Fast forward to 2005, and Fox “did not desire to cosponsor another fund with Paine”, according to the complaint. Instead, Fox claims he wanted to “focus more attention on FPC non-fund opportunities”, according to the court documents. No further explanation is given for the split.

However, Fox claims that he agreed to license out the Fox Paine name to Paine's new firm, as well as allow Paine to use the track record, office, computers and, most importantly, the people of Fox Paine & Co., provided this did not interfere with the successful management of the two funds already raised. Fox Paine Management III raised a new fund (it is unclear how much was raised, although industry reports a year ago said the firm was targeting $1 billion).

Fox then claims that, while he was on a trip to Eastern Europe over the summer of 2006, Paine improperly hired away the CFO of Fox Paine & Co., Amy Ghisletta, and “almost every other FPC employee” to become employees of the new management company. Fox claims an email informing the employees that their new employer would be Fox Paine Management III was “concealed” from him.

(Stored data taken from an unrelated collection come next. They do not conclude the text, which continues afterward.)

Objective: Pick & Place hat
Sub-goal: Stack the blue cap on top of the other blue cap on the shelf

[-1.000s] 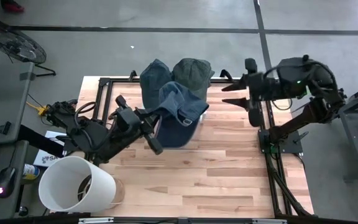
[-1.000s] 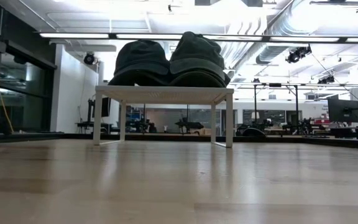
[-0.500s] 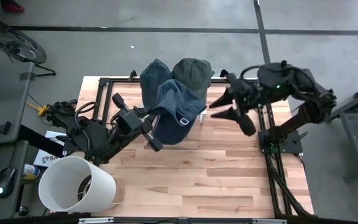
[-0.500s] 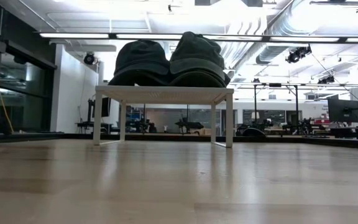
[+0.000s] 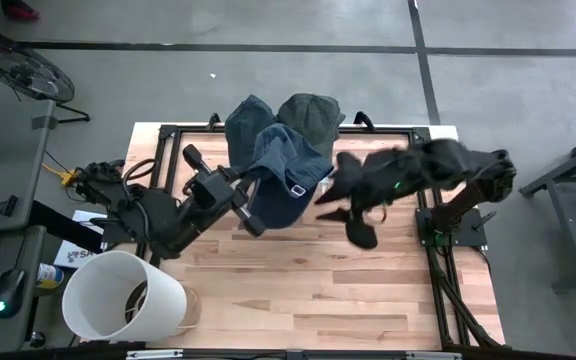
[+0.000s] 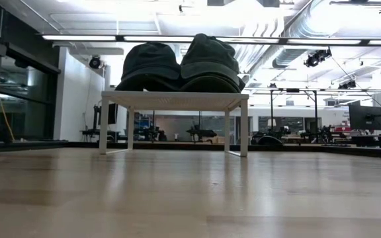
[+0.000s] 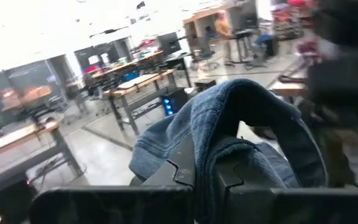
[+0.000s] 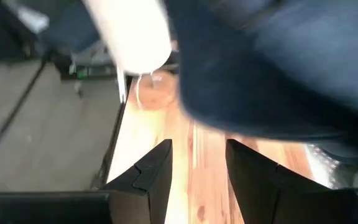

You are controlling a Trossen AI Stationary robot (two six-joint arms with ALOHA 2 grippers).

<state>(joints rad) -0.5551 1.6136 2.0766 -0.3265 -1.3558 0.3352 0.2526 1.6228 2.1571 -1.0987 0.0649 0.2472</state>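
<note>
Far left, beyond the table edge: white bucket (image 5: 123,295), standing on the floor by the table's near-left corner, mouth up.

Left arm reaching from the left edge across the wooden table (image 5: 328,270), toward the back. Left gripper (image 5: 236,195) clamped shut on the blue denim cap (image 5: 283,175) — cap held above the tabletop, clear of the wood, crown hanging toward the rear rack. In the left wrist view, denim cap (image 7: 241,130) draped over and between the two dark fingers (image 7: 185,168), fabric pinched at the centre, adjustment strap side facing the right arm.

Behind the held cap, at the table's back edge: two further caps side by side on a small white stand (image 6: 174,100). Dark navy cap (image 5: 246,118) on the left, dark green cap (image 5: 311,115) on the right, touching each other. Low view confirms both — navy cap (image 6: 149,65), green cap (image 6: 209,61) — resting on the stand's top, crowns up. Held denim cap overlapping the front of both in the overhead view; contact between them not determinable.

Right of centre: right arm extended from its base at the table's right edge, pointing toward the held cap. Right gripper (image 5: 340,205) with fingers spread apart, empty, just beside the cap's right edge. Right wrist view: both fingers (image 8: 154,171) parted over bare wood, blue denim filling the space ahead of them, white bucket (image 8: 132,34) visible beyond. Contact between right fingers and cap not determinable.
</note>
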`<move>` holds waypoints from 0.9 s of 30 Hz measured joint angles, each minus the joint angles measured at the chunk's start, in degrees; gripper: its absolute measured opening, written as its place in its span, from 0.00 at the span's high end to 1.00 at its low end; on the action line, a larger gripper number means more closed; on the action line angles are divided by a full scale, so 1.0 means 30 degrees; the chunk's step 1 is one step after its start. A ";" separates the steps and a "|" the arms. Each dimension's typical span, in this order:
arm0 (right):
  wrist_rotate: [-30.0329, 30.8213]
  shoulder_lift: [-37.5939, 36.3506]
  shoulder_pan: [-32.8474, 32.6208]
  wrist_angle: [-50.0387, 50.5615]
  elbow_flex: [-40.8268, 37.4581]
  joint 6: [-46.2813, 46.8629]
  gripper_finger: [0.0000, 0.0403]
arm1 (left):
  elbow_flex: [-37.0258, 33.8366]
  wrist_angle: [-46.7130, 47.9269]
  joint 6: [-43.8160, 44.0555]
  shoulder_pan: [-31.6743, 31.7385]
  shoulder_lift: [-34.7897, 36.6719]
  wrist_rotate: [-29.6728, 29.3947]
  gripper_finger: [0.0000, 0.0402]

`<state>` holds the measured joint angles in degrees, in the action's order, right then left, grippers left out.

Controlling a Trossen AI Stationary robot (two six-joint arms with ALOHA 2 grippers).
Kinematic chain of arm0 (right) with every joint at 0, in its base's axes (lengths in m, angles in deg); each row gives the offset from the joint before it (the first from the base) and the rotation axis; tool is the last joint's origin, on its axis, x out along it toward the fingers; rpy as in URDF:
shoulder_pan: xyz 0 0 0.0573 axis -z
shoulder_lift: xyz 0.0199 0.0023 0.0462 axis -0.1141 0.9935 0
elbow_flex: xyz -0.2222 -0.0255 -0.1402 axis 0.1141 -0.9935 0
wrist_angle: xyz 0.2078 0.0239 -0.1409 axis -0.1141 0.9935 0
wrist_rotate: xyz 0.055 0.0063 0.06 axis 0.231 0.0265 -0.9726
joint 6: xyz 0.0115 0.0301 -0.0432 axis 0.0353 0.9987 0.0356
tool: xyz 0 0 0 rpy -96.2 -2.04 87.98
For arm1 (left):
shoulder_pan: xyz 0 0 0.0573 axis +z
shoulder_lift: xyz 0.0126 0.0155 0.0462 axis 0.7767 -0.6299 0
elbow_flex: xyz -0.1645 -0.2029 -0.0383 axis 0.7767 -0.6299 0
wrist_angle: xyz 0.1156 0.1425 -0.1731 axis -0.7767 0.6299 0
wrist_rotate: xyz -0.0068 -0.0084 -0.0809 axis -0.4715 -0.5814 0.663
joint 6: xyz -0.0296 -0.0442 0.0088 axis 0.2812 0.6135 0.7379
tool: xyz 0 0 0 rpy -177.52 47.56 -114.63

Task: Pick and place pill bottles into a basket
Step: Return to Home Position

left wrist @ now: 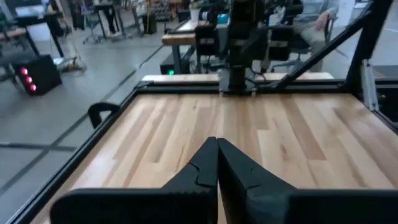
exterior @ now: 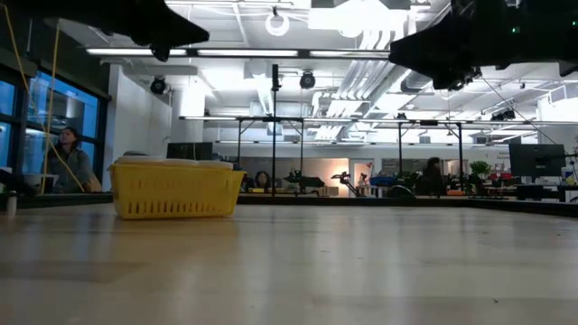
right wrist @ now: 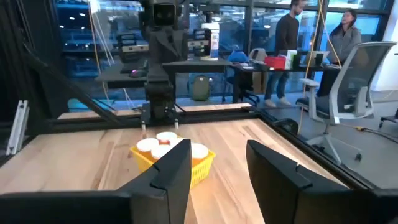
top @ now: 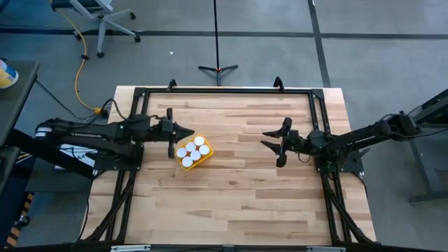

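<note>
The yellow basket [top: 194,154] stands on the table left of centre, with several white-capped pill bottles [top: 192,149] upright inside it; it also shows in the low view [exterior: 176,190] and the right wrist view [right wrist: 202,163]. My left gripper [top: 189,131] is shut and empty, held above the table just left of the basket's far end. My right gripper [top: 269,139] is open and empty, right of centre, pointing toward the basket; its fingers show in the right wrist view [right wrist: 217,162].
A black metal frame [top: 224,91] runs round the table's edges. Bare wood lies between the basket and my right gripper and along the near half. People sit and stand in the room beyond the table.
</note>
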<state>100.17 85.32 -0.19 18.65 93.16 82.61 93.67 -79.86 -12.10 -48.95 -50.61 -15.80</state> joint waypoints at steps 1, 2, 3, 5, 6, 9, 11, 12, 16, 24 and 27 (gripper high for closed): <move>0.0004 -0.0007 0.0000 0.0138 0.0000 0.0024 0.64 | -0.0182 0.0004 -0.0023 -0.0188 0.0286 -0.0122 0.89; 0.0029 -0.0015 0.0000 0.0326 0.0000 0.0082 0.64 | -0.0497 -0.0200 -0.0147 -0.0475 0.0547 -0.0390 0.90; 0.0069 -0.0015 0.0000 0.0544 0.0000 0.0079 0.64 | -0.0851 -0.0236 -0.0146 -0.0822 0.0896 -0.1041 0.92; 0.0228 -0.0015 0.0000 0.1103 0.0000 0.0104 0.65 | -0.1679 -0.0046 -0.0009 -0.1724 0.1697 -0.1981 0.94; 0.0356 -0.0015 -0.0007 0.1347 0.0000 0.0128 0.65 | -0.2096 -0.0273 0.0026 -0.2293 0.2063 -0.2418 0.94; 0.0495 -0.0015 0.0000 0.1658 0.0000 0.0230 0.65 | -0.3332 -0.0254 0.0176 -0.3910 0.3407 -0.4582 0.93; 0.0495 -0.0015 0.0000 0.1673 0.0000 0.0566 0.65 | -0.3857 0.0012 -0.0041 -0.4781 0.4436 -0.6305 0.92; 0.0495 -0.0009 0.0000 0.1666 0.0000 0.0609 0.65 | -0.4080 0.0100 -0.0143 -0.5212 0.5068 -0.6591 0.92; 0.0495 -0.0015 -0.0015 0.1676 0.0000 0.1055 0.65 | -0.5136 0.1005 -0.0525 -0.6583 0.7823 -0.6492 0.94; 0.1443 -0.0007 0.0000 0.1595 0.0000 0.0390 0.65 | -0.6891 0.2118 -0.1773 -0.6406 1.2336 -0.4248 0.94; 0.1501 -0.0007 0.0000 0.1510 0.0000 0.0277 0.65 | -0.7345 0.2420 -0.1671 -0.5365 1.3532 -0.3425 0.94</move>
<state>104.68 85.30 -0.19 23.19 93.16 83.44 71.63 -72.60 -17.11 -65.05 -10.01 -26.08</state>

Since then, the Fox Paine professionals have become “less respectful of, and less responsive to” Fox and his attempts to manage the assets of Fox Paine & Co., the lawsuit claims. Fox claims he confronted one Fox Paine deal pro, asking why he had abandoned “Fox's deal team” to work on Paineled deals, and was told: “It is what it is.” At one point an IT staffer refused to send out an email on behalf of Fox to the LP base, but eventually agreed to show Fox how to send it himself, according to the complaint. Then the firm's internet service “mysteriously went down” for two hours.

There were also disagreements as to what to do with remaining Fox Paine & Co. portfolio companies. Fox claims he was on another trip, this time to Australia, when Paine organised a board meeting at one portfolio company to consider a sale. Fox claims that when he got wind of this he canceled the remainder of his Australian trip to fly back and block the meeting.

Fox is asking for a number of items of relief in the suit, including that the Fox Paine “licensed assets” no longer be used by Paine.